## [Exercise requirements]
Please repeat only these lines, exactly: the one containing "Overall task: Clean" and all that come after it in the material.

++++

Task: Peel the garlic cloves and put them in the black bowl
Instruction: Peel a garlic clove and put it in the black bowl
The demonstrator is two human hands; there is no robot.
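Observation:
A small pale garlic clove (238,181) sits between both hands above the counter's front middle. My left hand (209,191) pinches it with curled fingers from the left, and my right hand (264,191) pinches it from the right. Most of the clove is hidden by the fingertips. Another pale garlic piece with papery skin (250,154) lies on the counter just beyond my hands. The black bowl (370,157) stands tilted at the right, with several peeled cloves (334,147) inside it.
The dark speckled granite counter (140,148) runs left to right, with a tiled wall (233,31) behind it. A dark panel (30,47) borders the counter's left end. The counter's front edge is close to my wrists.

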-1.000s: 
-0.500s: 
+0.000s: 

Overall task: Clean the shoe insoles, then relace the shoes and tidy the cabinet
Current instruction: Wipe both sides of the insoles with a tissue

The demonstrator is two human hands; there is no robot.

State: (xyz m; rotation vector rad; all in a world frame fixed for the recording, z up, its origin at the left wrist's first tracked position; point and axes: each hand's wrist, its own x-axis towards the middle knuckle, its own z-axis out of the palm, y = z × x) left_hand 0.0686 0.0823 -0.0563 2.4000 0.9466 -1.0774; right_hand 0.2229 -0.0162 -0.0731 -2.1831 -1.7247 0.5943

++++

## [Exercise solution]
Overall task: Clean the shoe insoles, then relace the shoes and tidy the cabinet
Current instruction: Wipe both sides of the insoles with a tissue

The demonstrator is two human hands; there is no robot.

State: (xyz m; rotation vector rad; all in a world frame fixed for the recording, z up, its origin at the left wrist's first tracked position; point and axes: each hand's wrist, its own x-axis towards the middle knuckle, its own z-axis out of the palm, y = z × x) left_hand 0.0686 0.0823 -0.0563 2.4000 0.9466 -1.0774; right_hand 0.2229 -0.0162 -0.0731 -2.1831 -1.7247 0.5943

The output above is complete as it stands.